*** Source material ***

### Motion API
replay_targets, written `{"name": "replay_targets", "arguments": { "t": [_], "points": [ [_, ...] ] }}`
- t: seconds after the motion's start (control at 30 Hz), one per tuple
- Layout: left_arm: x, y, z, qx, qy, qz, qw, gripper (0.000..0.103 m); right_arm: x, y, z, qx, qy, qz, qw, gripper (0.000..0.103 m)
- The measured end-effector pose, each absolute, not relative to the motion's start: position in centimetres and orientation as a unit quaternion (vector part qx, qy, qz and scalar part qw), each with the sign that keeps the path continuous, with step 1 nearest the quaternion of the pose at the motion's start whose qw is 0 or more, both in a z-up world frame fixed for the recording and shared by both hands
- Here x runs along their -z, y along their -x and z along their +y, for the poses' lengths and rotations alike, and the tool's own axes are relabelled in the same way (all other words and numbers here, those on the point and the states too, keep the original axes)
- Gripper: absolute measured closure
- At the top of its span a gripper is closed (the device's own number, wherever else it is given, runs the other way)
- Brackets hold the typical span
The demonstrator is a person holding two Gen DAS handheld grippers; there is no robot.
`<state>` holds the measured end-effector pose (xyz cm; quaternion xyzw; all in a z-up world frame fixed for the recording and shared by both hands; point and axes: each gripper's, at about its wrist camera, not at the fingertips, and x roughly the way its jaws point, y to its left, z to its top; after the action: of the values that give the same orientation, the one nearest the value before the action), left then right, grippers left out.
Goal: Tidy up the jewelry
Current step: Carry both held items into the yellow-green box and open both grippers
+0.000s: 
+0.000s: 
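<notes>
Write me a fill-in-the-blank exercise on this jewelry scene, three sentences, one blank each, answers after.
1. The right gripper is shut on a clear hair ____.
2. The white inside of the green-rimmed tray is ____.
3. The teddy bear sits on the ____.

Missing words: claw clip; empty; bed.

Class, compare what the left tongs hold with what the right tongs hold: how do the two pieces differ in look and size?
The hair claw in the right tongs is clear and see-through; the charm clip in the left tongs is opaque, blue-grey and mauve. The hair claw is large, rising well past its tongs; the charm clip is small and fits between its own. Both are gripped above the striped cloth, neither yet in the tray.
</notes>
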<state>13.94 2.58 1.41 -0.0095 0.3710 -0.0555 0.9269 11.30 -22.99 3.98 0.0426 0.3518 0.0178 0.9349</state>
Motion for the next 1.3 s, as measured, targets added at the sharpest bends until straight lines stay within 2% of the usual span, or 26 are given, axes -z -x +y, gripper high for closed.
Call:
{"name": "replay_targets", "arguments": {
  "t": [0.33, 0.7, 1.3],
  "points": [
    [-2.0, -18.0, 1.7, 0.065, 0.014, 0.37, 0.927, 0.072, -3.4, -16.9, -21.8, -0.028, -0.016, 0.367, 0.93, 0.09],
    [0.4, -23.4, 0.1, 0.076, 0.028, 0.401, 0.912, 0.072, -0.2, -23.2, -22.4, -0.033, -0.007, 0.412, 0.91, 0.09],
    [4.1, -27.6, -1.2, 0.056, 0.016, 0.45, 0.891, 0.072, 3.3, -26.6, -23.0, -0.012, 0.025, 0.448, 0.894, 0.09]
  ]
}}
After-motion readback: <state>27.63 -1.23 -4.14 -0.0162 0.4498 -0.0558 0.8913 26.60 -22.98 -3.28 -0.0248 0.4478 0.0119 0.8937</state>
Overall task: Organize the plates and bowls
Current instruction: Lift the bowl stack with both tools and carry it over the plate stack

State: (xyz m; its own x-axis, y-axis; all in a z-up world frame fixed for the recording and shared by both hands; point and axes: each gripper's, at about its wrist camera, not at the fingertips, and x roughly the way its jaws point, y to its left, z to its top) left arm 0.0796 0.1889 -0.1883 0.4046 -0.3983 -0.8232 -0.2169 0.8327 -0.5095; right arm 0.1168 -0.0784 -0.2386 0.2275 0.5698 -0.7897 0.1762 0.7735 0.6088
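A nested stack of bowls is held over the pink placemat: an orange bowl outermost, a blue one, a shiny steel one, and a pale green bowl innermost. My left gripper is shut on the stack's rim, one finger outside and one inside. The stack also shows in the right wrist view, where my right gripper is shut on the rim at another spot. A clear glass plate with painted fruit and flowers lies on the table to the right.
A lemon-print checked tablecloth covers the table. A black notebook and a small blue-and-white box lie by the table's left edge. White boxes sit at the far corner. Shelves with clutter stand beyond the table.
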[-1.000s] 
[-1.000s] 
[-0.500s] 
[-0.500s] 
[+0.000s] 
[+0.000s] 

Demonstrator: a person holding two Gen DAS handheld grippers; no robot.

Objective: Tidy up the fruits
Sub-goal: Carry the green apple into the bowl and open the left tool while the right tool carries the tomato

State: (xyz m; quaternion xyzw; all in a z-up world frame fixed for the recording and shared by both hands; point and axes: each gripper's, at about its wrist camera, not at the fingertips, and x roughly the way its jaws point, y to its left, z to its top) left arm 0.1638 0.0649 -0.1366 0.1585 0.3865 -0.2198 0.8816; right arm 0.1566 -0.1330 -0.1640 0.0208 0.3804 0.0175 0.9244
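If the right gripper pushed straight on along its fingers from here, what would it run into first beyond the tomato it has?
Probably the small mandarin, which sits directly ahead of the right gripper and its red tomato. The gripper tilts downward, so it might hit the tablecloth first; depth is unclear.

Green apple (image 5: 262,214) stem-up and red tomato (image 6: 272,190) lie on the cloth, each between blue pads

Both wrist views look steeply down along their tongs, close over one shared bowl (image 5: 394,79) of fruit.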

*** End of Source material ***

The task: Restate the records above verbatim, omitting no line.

Result:
### Motion API
replay_targets, written `{"name": "replay_targets", "arguments": { "t": [_], "points": [ [_, ...] ] }}`
- t: seconds after the motion's start (control at 30 Hz), one per tuple
- Layout: left_arm: x, y, z, qx, qy, qz, qw, gripper (0.000..0.103 m); right_arm: x, y, z, qx, qy, qz, qw, gripper (0.000..0.103 m)
- The measured end-effector pose, each absolute, not relative to the motion's start: position in centimetres and orientation as a unit quaternion (vector part qx, qy, qz and scalar part qw), each with the sign that keeps the path continuous, with step 1 nearest the quaternion of the pose at the motion's start whose qw is 0 or more, both in a z-up world frame fixed for the recording and shared by both hands
- Here x runs along their -z, y along their -x and z along their +y, for the poses' lengths and rotations alike, and the tool's own axes are relabelled in the same way (all other words and numbers here, those on the point and the states too, keep the original axes)
- Gripper: absolute measured closure
- At the top of its span a gripper is closed (the device's own number, wherever else it is given, runs the other way)
- Brackets hold the typical span
The demonstrator is a person holding two Gen DAS handheld grippers; there is no robot.
`<state>` holds the measured end-effector pose (xyz cm; quaternion xyzw; all in a z-up world frame fixed for the recording and shared by both hands; point and axes: each gripper's, at about its wrist camera, not at the fingertips, and x roughly the way its jaws point, y to its left, z to its top; after the action: of the values that give the same orientation, the one nearest the value before the action), left then right, grippers left out.
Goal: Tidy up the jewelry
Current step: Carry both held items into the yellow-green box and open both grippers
+0.000s: 
+0.000s: 
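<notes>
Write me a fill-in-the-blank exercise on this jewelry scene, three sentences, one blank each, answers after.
1. The right gripper is shut on a clear hair ____.
2. The white inside of the green-rimmed tray is ____.
3. The teddy bear sits on the ____.

Missing words: claw clip; empty; bed.

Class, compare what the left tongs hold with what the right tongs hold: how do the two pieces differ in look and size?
The hair claw in the right tongs is clear and see-through; the charm clip in the left tongs is opaque, blue-grey and mauve. The hair claw is large, rising well past its tongs; the charm clip is small and fits between its own. Both are gripped above the striped cloth, neither yet in the tray.
</notes>
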<state>13.94 2.58 1.41 -0.0095 0.3710 -0.0555 0.9269 11.30 -22.99 3.98 0.0426 0.3518 0.0178 0.9349</state>
Motion for the next 1.3 s, as measured, targets added at the sharpest bends until straight lines stay within 2% of the usual span, or 26 are given, axes -z -x +y, gripper high for closed.
Call:
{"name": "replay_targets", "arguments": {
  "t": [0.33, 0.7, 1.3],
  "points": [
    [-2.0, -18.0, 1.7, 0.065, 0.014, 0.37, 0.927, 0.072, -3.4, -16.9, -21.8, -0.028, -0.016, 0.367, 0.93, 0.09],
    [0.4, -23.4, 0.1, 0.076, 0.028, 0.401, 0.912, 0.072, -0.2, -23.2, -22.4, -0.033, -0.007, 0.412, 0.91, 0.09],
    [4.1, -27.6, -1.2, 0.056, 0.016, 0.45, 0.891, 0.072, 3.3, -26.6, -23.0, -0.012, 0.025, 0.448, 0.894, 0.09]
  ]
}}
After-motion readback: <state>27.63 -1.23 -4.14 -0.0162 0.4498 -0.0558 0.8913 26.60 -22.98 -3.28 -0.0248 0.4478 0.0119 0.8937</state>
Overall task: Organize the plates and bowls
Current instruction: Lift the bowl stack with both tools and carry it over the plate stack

State: (xyz m; its own x-axis, y-axis; all in a z-up world frame fixed for the recording and shared by both hands; point and axes: each gripper's, at about its wrist camera, not at the fingertips, and x roughly the way its jaws point, y to its left, z to its top) left arm 0.0796 0.1889 -0.1883 0.4046 -0.3983 -0.8232 -0.2169 0.8327 -0.5095; right arm 0.1168 -0.0784 -0.2386 0.2275 0.5698 -0.7897 0.1762 0.7735 0.6088
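A nested stack of bowls is held over the pink placemat: an orange bowl outermost, a blue one, a shiny steel one, and a pale green bowl innermost. My left gripper is shut on the stack's rim, one finger outside and one inside. The stack also shows in the right wrist view, where my right gripper is shut on the rim at another spot. A clear glass plate with painted fruit and flowers lies on the table to the right.
A lemon-print checked tablecloth covers the table. A black notebook and a small blue-and-white box lie by the table's left edge. White boxes sit at the far corner. Shelves with clutter stand beyond the table.
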[-1.000s] 
[-1.000s] 
[-0.500s] 
[-0.500s] 
[+0.000s] 
[+0.000s] 

Demonstrator: a person holding two Gen DAS handheld grippers; no robot.

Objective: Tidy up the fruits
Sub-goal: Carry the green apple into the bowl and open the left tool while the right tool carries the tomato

State: (xyz m; quaternion xyzw; all in a z-up world frame fixed for the recording and shared by both hands; point and axes: each gripper's, at about its wrist camera, not at the fingertips, and x roughly the way its jaws point, y to its left, z to its top) left arm 0.1638 0.0649 -0.1366 0.1585 0.3865 -0.2198 0.8816; right arm 0.1566 -0.1330 -0.1640 0.0208 0.3804 0.0175 0.9244
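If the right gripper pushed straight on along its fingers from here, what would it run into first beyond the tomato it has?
Probably the small mandarin, which sits directly ahead of the right gripper and its red tomato. The gripper tilts downward, so it might hit the tablecloth first; depth is unclear.

Green apple (image 5: 262,214) stem-up and red tomato (image 6: 272,190) lie on the cloth, each between blue pads

Both wrist views look steeply down along their tongs, close over one shared bowl (image 5: 394,79) of fruit.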

The required output has been given in full.